To do> Extract each line of the records below that contains the word "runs".

Collection entries>
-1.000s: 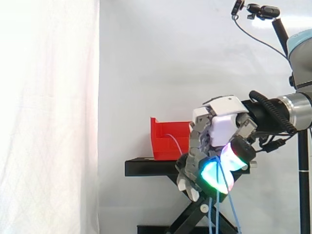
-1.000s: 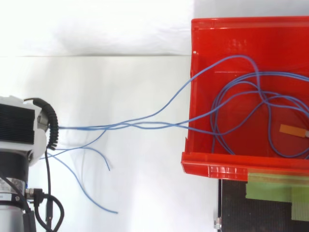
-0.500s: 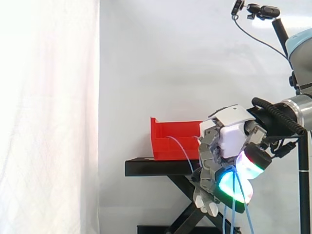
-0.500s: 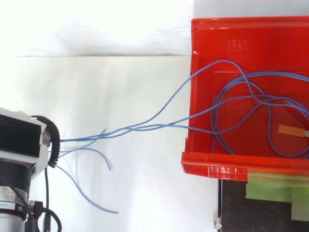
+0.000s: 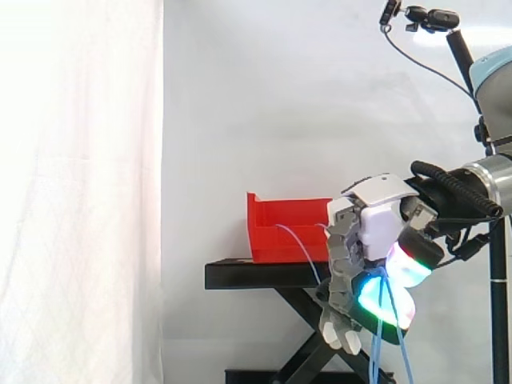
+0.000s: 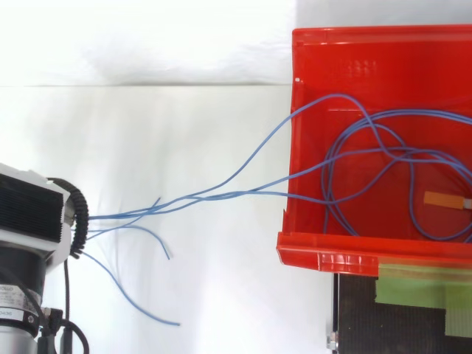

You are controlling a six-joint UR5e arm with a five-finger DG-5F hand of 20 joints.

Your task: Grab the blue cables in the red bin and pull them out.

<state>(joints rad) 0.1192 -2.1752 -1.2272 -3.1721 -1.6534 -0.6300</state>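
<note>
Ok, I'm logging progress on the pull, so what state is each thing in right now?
hand: shut on the blue cables, away from the bin.
blue cables: partly out; strands span from bin to hand, loops lie inside the bin, loose ends dangle.
red bin: upright on the black stand, holding cable loops.

1. A white curtain point(image 5: 80, 192) hangs at the left, brightly lit, in soft folds.
2. A plain pale backdrop point(image 5: 280, 96) lies behind.
3. A black stand point(image 5: 256, 274) rises on crossed legs.
4. A small camera point(image 5: 432, 18) sits on a pole, top right.
5. Green tape point(image 6: 413, 284) lies on the stand's top.
</note>
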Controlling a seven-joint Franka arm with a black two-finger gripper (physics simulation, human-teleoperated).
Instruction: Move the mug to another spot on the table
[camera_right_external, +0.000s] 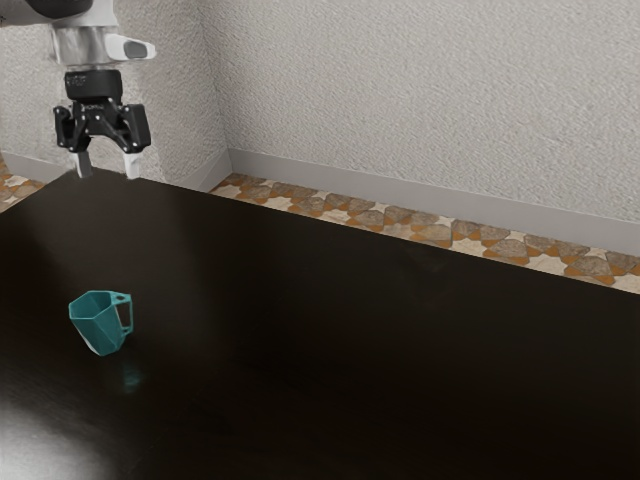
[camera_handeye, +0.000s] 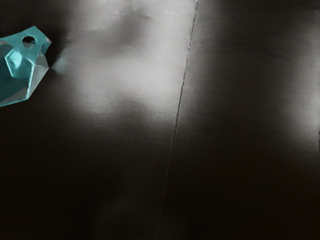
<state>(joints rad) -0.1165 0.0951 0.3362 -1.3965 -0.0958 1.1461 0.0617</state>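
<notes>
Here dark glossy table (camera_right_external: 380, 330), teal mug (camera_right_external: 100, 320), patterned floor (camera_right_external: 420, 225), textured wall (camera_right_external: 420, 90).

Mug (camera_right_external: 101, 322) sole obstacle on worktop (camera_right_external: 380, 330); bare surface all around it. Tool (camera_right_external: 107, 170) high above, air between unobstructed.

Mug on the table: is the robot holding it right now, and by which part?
Nothing is held. The end effector hangs open above the table; the mug sits on the tabletop, well apart from it.
</notes>
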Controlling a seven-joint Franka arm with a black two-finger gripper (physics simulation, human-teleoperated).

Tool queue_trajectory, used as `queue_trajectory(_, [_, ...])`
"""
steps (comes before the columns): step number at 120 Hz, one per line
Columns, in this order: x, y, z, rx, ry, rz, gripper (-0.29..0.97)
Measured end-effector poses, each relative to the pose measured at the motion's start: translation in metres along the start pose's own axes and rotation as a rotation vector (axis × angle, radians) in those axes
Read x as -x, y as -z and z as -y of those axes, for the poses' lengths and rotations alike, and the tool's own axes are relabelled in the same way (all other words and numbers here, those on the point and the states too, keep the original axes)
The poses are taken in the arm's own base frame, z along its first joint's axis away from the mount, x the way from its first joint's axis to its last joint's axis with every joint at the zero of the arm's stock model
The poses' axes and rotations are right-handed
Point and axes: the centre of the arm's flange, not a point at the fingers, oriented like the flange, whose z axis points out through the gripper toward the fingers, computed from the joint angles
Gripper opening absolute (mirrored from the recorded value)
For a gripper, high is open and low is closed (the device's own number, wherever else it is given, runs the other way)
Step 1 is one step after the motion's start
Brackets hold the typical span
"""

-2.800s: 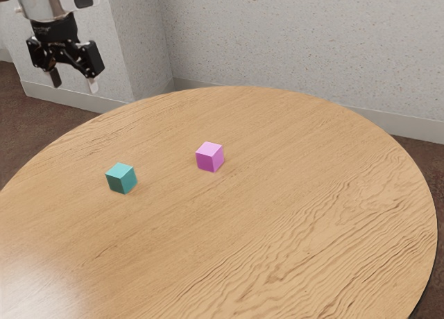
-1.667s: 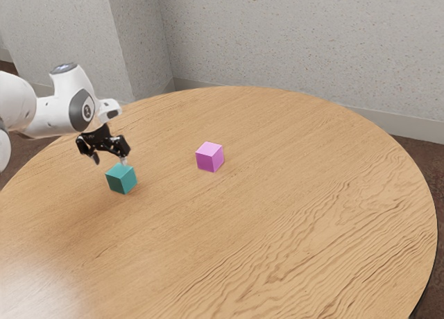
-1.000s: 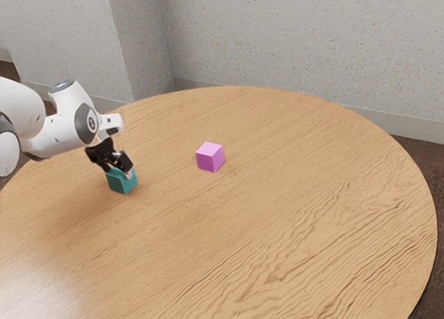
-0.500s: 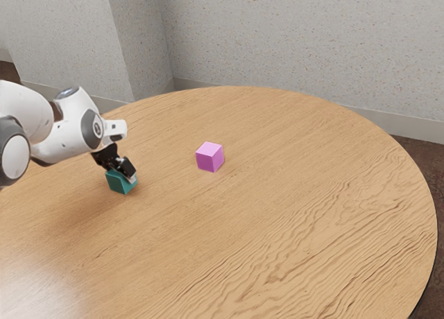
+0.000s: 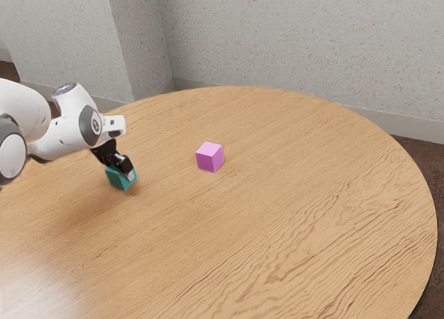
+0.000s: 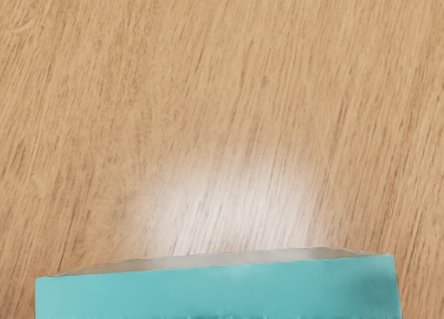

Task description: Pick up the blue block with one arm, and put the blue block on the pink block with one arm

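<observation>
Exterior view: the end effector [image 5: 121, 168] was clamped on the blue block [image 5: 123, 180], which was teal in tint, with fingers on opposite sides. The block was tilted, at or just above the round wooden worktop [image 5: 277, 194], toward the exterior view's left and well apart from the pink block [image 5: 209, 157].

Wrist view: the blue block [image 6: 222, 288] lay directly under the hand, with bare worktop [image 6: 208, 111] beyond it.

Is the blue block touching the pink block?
Apart. The exterior view shows a wide stretch of bare table between the blue block, gripped by the claw, and the pink block.
</observation>
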Motion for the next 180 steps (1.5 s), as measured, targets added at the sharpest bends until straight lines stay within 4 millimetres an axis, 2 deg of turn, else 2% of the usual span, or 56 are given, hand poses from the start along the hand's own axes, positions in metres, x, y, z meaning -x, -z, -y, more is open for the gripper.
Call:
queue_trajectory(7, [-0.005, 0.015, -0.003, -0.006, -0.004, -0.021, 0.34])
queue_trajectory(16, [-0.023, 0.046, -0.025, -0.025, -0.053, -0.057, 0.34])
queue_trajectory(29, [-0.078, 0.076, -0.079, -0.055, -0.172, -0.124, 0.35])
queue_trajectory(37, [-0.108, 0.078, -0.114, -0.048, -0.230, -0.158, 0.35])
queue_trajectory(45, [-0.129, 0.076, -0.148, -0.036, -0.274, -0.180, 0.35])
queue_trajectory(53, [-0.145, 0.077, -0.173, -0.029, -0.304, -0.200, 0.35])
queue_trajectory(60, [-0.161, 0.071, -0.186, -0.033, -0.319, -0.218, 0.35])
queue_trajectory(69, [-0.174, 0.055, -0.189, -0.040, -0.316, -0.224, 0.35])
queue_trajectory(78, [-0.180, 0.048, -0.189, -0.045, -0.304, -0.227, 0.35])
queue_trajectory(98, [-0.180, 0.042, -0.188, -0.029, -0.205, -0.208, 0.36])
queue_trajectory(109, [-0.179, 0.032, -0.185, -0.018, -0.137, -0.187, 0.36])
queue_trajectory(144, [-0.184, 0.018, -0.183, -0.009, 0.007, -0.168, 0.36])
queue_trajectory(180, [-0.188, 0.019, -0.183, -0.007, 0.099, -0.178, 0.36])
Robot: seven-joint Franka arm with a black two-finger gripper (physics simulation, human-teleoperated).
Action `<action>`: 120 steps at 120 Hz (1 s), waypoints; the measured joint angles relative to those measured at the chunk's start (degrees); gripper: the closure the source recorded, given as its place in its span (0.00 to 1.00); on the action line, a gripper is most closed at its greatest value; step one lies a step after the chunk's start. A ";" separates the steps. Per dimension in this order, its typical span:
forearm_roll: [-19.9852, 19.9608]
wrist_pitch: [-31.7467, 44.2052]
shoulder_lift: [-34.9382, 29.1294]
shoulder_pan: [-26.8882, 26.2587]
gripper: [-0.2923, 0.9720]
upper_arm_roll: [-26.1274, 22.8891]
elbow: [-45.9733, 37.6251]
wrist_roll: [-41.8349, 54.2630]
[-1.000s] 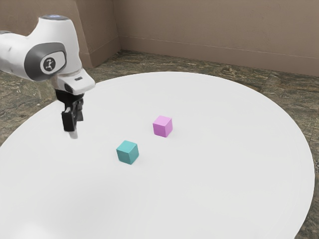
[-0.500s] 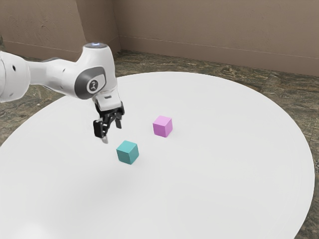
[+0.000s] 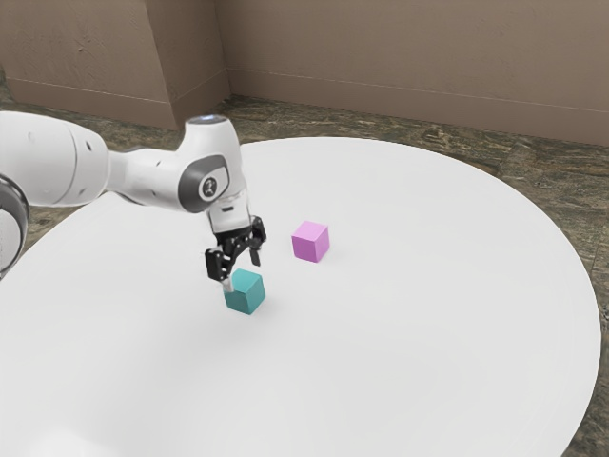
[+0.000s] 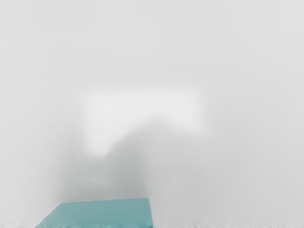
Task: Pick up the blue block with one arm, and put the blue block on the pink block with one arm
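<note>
A teal-blue block [image 3: 245, 291] rests on the round white table [image 3: 428, 314], and the wrist view catches its top face [image 4: 99, 214] just under my hand. The pink block [image 3: 310, 241] stands a short way behind it, toward the exterior view's right. My black gripper [image 3: 238, 265] hangs open directly above the blue block, fingers pointing down and spread, with the tips close to the block's top edge. Nothing is held between the fingers.
The white arm [image 3: 114, 176] reaches in from the exterior view's left, low over the table. Brown walls [image 3: 400, 48] and a mottled floor [image 3: 561, 171] surround the table.
My arm has swung from the table's far left toward the exterior view's right and down, ending right over the blue block. Both blocks have stayed where they were.
</note>
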 joint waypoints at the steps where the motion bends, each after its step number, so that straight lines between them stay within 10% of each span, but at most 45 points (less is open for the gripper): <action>1: -0.01 0.03 0.15 0.02 0.23 0.00 0.06 0.11; 86: 0.24 0.78 9.71 1.13 0.23 0.28 6.64 6.33; 120: 0.24 1.11 7.52 1.19 0.54 0.35 6.13 7.44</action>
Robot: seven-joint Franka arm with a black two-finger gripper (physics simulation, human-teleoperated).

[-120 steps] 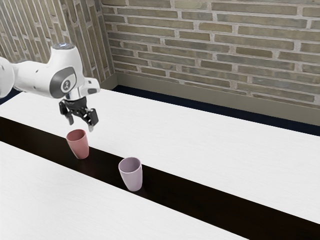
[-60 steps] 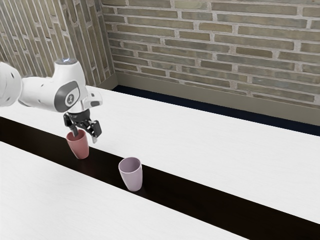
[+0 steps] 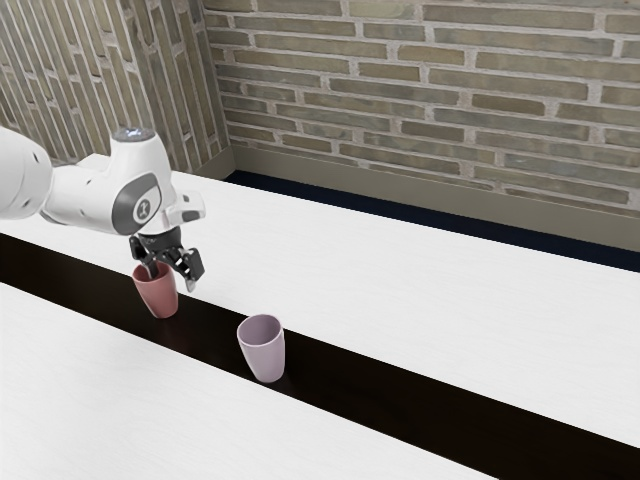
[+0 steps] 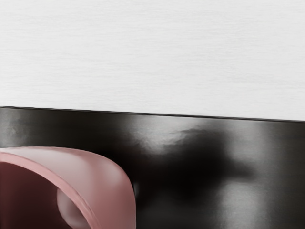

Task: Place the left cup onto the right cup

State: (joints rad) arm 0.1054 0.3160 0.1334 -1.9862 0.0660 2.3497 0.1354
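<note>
Over the last second your gripper point(image 3: 170, 276) has come down from above the pink cup point(image 3: 157, 292) to its rim. The pink cup, on the exterior view's left, is the one to be moved. It stands upright on the dark strip point(image 3: 400, 395) of the table point(image 3: 420, 270). The mauve cup point(image 3: 262, 347) stands well apart from it, towards the exterior view's right and nearer the camera.

You are in the grasping step, and nothing is lifted yet. The fingers are spread and released. One appears to dip inside the pink cup's mouth and the other hangs outside the wall that faces the mauve cup, so that wall lies between them. In the wrist view the pink cup's rim point(image 4: 102, 179) curves close under the hand.

Your next move, as I judge it, is to settle slightly lower and pinch that wall. Only then raise the cup straight up before carrying it across.
</note>
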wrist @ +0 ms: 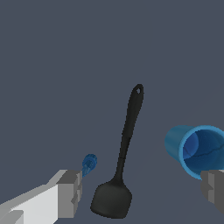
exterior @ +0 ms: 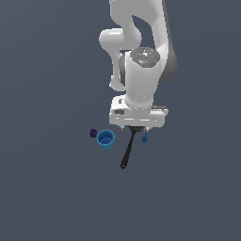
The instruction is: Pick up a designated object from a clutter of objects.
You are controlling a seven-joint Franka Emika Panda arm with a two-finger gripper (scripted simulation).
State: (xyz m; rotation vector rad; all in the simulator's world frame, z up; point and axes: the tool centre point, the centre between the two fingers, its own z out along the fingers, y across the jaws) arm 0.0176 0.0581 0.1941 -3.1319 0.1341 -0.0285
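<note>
Gripper [wrist: 142, 192] is spread wide with nothing held; in the wrist view one finger [wrist: 70, 192] sits on each side of the black spatula's [wrist: 124, 148] flat head. The spatula lies flat on the grey floor [exterior: 47, 188], head under the hand and handle end sticking out past it. Blue cup [exterior: 106, 139] stands just to the exterior view's left of it, tiny purple piece [exterior: 93, 133] beside the cup on its far side from the spatula, tiny blue piece [exterior: 144, 138] just to the exterior view's right of the handle
</note>
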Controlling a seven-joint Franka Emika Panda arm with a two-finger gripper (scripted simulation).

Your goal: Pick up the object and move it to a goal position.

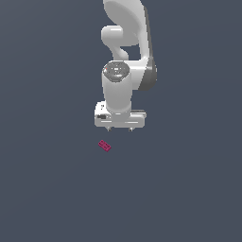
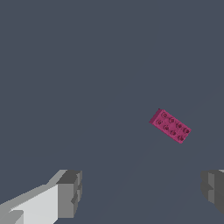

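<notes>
The object is a tiny magenta studded brick [image 1: 105, 146] lying flat on the dark grey floor, turned at an angle. It also shows in the wrist view [image 2: 170, 126]. My white gripper [image 1: 120, 128] hangs above the floor, a little to the exterior view's right of the brick and apart from it. Its jaws stand wide apart and hold nothing. In the wrist view the gripper [image 2: 142, 192] shows two grey fingertips [image 2: 70, 192] far apart, with the brick lying beyond them, nearer the other fingertip.
The plain dark grey floor [image 1: 189, 189] fills both views. The white arm [image 1: 125, 56] rises behind the gripper.
</notes>
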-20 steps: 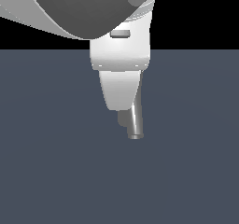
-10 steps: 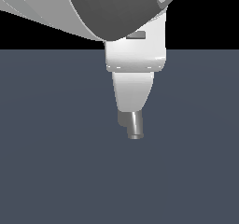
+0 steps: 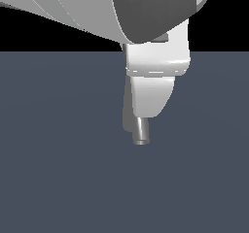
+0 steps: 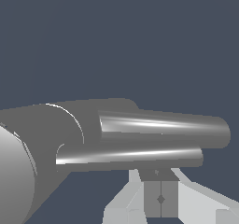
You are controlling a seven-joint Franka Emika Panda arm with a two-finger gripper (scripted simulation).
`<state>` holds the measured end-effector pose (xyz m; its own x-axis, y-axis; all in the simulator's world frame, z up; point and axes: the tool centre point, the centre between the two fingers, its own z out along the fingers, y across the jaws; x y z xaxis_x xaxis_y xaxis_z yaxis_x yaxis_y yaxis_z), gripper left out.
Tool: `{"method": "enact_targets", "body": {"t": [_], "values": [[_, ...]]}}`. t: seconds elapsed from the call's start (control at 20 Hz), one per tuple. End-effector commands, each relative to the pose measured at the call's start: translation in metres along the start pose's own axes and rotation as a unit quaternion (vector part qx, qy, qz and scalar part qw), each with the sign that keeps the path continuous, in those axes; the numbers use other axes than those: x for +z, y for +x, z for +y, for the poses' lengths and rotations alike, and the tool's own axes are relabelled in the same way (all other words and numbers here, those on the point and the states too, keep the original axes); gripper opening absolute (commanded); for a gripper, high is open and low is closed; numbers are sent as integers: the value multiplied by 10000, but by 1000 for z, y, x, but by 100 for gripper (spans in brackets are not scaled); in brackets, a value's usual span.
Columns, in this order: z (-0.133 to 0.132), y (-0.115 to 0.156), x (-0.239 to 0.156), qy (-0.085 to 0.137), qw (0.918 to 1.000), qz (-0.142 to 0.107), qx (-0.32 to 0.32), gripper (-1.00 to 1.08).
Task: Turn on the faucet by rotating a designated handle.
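In the wrist view the grey faucet (image 4: 51, 129) lies across the frame, with its round cap (image 4: 14, 181) at one end. Two tubes run from it side by side: the thicker spout (image 4: 168, 129) and the thinner handle (image 4: 130, 155). My gripper (image 4: 161, 181) is shut with its dark pads (image 4: 153, 197) pressed together and nothing between them. Its tip is right against the handle's side, near the handle's free end. In the exterior view my white gripper (image 3: 146, 108) and arm cover the faucet, and only a short grey tube end (image 3: 141, 134) pokes out below.
A flat dark blue-grey floor (image 3: 58, 169) surrounds the faucet, with black background above it. The large white and grey arm link (image 3: 97, 8) fills the upper part of the exterior view.
The arm has swung toward the exterior view's right and looms larger. The gripper now hides more of the grey tube, so less of its end shows.
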<state>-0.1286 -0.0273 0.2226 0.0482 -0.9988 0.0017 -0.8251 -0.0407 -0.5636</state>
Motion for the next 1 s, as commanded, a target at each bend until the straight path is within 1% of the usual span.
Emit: {"method": "enact_targets", "body": {"t": [0.0,0.65,0.7,0.95], "values": [[3,15,0,-12,9999,64,113,-100],[8,41,0,-26,9999,75,132,-100],[2,25,0,6,10000,-14,-28,-100],[-8,44,0,-2,10000,9,11,-100]]}}
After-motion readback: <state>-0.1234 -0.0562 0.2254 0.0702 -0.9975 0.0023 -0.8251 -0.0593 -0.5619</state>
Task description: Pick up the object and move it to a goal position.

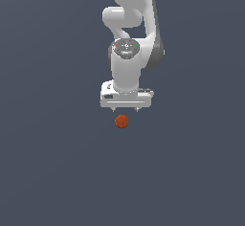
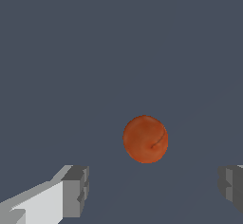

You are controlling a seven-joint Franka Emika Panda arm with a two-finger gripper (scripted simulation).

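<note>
The small orange-red ball with a thin dark seam (image 2: 145,139) lies free on the plain grey-blue worktop (image 1: 52,163), ungrasped. The white gripper (image 1: 125,109) sits just at the ball's twelve o'clock in the exterior view, jaws spread wide, touching nothing. By my reading, descent, grasp, lift and transfer all remain; no goal marker shows.

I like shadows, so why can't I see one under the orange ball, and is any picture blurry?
Exterior view: flat, even light, no shadow under the ball, edges slightly soft. Wrist view: the ball is sharper, its dark seam shows, the gripper fingers crisp, no glare, no shadow either.
</note>
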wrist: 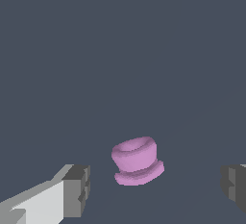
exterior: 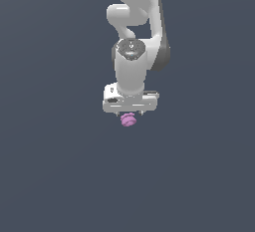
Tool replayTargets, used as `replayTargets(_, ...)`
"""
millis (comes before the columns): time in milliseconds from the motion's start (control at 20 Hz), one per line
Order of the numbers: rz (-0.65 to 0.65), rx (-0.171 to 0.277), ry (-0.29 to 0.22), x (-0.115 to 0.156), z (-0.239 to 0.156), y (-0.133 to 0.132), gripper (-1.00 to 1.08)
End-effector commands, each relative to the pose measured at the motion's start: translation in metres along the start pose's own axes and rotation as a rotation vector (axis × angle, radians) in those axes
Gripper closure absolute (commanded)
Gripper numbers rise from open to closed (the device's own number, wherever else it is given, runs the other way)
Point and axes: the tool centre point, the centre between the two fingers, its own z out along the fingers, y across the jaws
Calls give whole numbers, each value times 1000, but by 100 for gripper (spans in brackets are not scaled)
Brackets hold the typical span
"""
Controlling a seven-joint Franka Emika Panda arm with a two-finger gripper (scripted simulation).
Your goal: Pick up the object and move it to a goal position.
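A flat, dark slate-grey ground (exterior: 55, 176) fills both views and is the largest thing present, with no markings visible on it. Above it, in the exterior view, the white Franka arm (exterior: 133, 32) comes down from the top edge, its rounded links stacked one over another, a dark grey joint cap facing the camera and a darker band along the exterior view's right side of the upper link. The arm ends in a pale, boxy hand body set crosswise, and the gripper (exterior: 129, 112) points straight down from it.

The wrist view shows the two fingers (wrist: 77, 189) at opposite sides of the picture, each with a grey pad (the far one is cut off by the picture's edge). They stand wide apart, with bare ground between them, and touch nothing.

The object (exterior: 128, 120) is the smallest thing here: a pink-purple piece sitting on the ground directly under the gripper, much smaller than the hand above it. In the exterior view it reads as a lumpy, ridged blob just below the fingertips. From the wrist camera the object (wrist: 137, 160) looks like a short cup-shaped body with a hollowed top, standing upright on a wider flared base. It lies between the two fingers, clear of both pads.
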Motion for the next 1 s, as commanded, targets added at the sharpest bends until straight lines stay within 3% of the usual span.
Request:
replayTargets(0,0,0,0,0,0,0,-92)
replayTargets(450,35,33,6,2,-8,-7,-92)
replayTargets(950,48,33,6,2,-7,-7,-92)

Problem solution>
For a gripper, high is open and low is closed (the device's own number, wherever else it is given, runs the other way)
Gripper numbers rise from open to closed (the device's own number, wherever else it is given, runs the other way)

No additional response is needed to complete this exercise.